# TASK PROMPT:
Retype each line of the listing. Do not alter anything.
***** GIVEN DATA *****
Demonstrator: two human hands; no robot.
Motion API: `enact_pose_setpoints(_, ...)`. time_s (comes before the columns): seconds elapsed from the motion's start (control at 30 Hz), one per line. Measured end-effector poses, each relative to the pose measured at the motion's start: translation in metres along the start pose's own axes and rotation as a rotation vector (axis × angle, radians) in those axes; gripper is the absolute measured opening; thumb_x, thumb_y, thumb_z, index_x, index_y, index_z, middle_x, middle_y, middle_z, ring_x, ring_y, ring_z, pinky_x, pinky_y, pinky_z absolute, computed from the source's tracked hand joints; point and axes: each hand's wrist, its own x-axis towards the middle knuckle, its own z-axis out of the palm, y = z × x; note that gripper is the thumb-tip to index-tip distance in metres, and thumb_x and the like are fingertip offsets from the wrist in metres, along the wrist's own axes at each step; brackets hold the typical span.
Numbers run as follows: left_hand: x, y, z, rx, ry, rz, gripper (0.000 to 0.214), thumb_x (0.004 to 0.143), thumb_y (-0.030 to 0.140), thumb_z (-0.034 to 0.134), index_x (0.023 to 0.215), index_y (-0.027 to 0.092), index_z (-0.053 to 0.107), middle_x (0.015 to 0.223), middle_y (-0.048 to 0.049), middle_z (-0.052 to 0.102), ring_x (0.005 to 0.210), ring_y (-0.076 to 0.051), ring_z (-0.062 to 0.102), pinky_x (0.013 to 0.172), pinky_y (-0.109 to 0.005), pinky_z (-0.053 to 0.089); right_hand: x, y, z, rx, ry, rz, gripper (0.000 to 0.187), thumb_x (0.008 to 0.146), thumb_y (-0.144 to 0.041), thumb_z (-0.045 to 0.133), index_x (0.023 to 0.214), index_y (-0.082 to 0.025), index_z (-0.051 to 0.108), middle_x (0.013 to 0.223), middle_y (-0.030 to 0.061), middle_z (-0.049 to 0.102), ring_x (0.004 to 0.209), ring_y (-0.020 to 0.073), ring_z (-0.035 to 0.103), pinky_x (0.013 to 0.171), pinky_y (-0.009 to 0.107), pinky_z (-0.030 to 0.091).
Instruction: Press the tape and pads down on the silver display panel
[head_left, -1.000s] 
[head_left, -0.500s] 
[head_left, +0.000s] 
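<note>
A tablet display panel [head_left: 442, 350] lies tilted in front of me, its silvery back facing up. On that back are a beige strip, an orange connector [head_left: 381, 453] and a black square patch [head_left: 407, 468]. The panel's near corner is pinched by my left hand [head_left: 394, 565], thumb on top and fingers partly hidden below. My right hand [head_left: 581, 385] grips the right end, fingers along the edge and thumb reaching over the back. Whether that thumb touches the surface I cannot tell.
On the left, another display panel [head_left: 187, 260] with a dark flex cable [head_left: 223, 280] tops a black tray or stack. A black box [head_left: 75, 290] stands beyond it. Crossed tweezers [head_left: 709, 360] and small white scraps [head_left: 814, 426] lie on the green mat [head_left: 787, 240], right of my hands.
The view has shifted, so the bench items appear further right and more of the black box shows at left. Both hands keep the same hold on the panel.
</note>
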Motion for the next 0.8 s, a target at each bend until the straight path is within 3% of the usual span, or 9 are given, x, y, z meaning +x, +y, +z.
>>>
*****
# RESULT OF THE TASK:
Demonstrator: two human hands; no robot.
Motion API: `enact_pose_setpoints(_, ...)`. time_s (comes before the columns): seconds elapsed from the motion's start (control at 30 Hz), one per line. Measured end-effector poses, each relative to the pose measured at the motion's start: translation in metres along the start pose's own axes and rotation as a rotation vector (axis × angle, radians) in those axes; gripper is the absolute measured opening; thumb_x, thumb_y, thumb_z, index_x, index_y, index_z, middle_x, middle_y, middle_z, ring_x, ring_y, ring_z, pinky_x, pinky_y, pinky_z absolute, computed from the source's tracked hand joints; point and axes: each hand's wrist, its own x-axis towards the middle knuckle, its own z-axis out of the palm, y = z × x; note that gripper is the thumb-tip to index-tip distance in metres, and thumb_x and the like are fingertip offsets from the wrist in metres, along the wrist's own axes at each step; brackets hold the typical span.
Numbers run as follows: left_hand: x, y, z, rx, ry, rz, gripper (0.000 to 0.214), thumb_x (0.004 to 0.143), thumb_y (-0.030 to 0.140), thumb_z (-0.034 to 0.134), index_x (0.023 to 0.215), index_y (-0.027 to 0.092), index_z (-0.053 to 0.107), middle_x (0.015 to 0.223), middle_y (-0.048 to 0.049), middle_z (-0.052 to 0.102), ring_x (0.005 to 0.210), ring_y (-0.076 to 0.051), ring_z (-0.062 to 0.102), pinky_x (0.013 to 0.172), pinky_y (-0.109 to 0.005), pinky_z (-0.053 to 0.089); right_hand: x, y, z, rx, ry, rz, gripper (0.000 to 0.187), thumb_x (0.008 to 0.146), thumb_y (-0.144 to 0.041), thumb_z (-0.045 to 0.133), index_x (0.023 to 0.214), index_y (-0.082 to 0.025), index_z (-0.051 to 0.108), middle_x (0.013 to 0.223), middle_y (-0.030 to 0.061), middle_z (-0.049 to 0.102), ring_x (0.004 to 0.209), ring_y (-0.020 to 0.073), ring_z (-0.035 to 0.103), pinky_x (0.013 to 0.171), pinky_y (-0.009 to 0.107), pinky_z (-0.030 to 0.091).
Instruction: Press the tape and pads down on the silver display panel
[head_left, -1.000s] 
[head_left, -0.500s] 
[head_left, +0.000s] 
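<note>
A tablet display panel [head_left: 442, 350] lies tilted in front of me, its silvery back facing up. On that back are a beige strip, an orange connector [head_left: 381, 453] and a black square patch [head_left: 407, 468]. The panel's near corner is pinched by my left hand [head_left: 394, 565], thumb on top and fingers partly hidden below. My right hand [head_left: 581, 385] grips the right end, fingers along the edge and thumb reaching over the back. Whether that thumb touches the surface I cannot tell.
On the left, another display panel [head_left: 187, 260] with a dark flex cable [head_left: 223, 280] tops a black tray or stack. A black box [head_left: 75, 290] stands beyond it. Crossed tweezers [head_left: 709, 360] and small white scraps [head_left: 814, 426] lie on the green mat [head_left: 787, 240], right of my hands.
The view has shifted, so the bench items appear further right and more of the black box shows at left. Both hands keep the same hold on the panel.
</note>
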Motion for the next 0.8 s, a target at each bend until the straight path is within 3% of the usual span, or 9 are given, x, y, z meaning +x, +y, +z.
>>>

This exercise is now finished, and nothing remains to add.